**Work to be completed**. Return the lines below exactly, from the first one through the line that has "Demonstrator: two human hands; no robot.". Leave out everything after it.

**Data under study**.
-*-*-

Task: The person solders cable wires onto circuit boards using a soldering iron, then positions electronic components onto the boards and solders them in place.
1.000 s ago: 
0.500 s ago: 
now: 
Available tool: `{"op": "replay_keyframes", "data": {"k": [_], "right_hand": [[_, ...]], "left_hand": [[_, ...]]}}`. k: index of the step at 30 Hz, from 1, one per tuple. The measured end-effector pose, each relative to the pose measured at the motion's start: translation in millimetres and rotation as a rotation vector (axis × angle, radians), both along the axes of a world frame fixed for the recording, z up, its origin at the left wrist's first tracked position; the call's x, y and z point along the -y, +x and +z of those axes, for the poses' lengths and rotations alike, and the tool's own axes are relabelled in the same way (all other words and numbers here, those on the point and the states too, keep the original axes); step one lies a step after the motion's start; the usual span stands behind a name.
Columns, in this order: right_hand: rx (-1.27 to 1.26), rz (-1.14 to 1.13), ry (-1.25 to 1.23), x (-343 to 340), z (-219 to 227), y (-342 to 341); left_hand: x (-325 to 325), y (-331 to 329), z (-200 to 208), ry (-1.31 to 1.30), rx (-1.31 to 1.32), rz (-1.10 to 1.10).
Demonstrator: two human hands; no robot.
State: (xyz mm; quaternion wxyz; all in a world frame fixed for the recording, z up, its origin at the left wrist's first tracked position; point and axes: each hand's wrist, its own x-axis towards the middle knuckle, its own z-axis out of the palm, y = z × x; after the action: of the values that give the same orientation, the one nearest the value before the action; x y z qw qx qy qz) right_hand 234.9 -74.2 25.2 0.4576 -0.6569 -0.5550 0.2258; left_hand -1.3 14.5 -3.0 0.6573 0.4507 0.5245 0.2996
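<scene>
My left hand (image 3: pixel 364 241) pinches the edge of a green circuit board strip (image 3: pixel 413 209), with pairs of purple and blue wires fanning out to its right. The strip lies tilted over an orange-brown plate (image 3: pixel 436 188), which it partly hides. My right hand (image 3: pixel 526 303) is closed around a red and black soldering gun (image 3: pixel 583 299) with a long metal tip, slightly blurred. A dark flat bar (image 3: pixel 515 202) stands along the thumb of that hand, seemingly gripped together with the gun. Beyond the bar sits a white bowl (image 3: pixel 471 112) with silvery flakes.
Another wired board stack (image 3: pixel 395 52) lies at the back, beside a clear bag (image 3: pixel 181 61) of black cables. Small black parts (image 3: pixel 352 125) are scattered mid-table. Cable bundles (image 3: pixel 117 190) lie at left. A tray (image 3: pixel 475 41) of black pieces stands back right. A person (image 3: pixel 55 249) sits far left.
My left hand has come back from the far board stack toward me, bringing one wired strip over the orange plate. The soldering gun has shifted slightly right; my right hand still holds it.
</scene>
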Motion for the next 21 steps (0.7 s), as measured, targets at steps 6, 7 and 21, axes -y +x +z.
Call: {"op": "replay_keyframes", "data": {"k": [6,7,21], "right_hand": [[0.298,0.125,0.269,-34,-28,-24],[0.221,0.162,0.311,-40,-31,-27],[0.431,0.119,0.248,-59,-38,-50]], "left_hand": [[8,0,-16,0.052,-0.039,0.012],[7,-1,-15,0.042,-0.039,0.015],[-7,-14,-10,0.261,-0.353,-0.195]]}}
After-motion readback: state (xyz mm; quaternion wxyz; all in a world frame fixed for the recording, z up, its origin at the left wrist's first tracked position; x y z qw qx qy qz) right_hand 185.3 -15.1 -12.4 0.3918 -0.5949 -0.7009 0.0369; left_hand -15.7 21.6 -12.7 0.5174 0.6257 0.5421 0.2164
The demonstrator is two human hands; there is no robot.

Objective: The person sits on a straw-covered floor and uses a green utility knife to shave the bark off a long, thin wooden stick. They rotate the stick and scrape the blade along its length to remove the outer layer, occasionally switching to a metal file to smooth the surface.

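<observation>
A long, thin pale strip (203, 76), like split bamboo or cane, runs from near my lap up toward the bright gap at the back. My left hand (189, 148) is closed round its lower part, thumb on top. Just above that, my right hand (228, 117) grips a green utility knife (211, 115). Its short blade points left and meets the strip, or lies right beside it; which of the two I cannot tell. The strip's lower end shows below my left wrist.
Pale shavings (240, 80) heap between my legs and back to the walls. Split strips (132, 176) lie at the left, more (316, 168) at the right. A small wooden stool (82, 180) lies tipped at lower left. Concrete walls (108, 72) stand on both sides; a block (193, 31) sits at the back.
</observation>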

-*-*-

**Reply**.
Task: The person solders cable wires onto circuit boards using a soldering iron, then positions electronic components onto the boards and solders them in place.
1.000 s ago: 
0.500 s ago: 
now: 
Available tool: `{"op": "replay_keyframes", "data": {"k": [_], "right_hand": [[_, ...]], "left_hand": [[_, ...]]}}`. k: index of the step at 30 Hz, from 1, one per tuple. The measured end-effector pose, each relative to the pose measured at the motion's start: translation in millimetres and rotation as a rotation vector (axis × angle, radians), both along the axes of a world frame fixed for the recording, z up, its origin at the left wrist's first tracked position; the call's x, y and z point along the -y, +x and +z of those axes, for the poses' lengths and rotations alike, and the tool's own axes are relabelled in the same way (all other words and numbers here, those on the point and the states too, keep the original axes); step one lies a step after the motion's start; the usual span stands behind a name.
Columns, in this order: right_hand: rx (-1.27 to 1.26), rz (-1.14 to 1.13), ry (-1.25 to 1.23), x (-343 to 340), z (-219 to 227), y (-342 to 341); left_hand: x (-325 to 325), y (-331 to 329), z (-200 to 208), ry (-1.31 to 1.30), rx (-1.31 to 1.32), rz (-1.10 to 1.10).
Demonstrator: two human hands; no robot.

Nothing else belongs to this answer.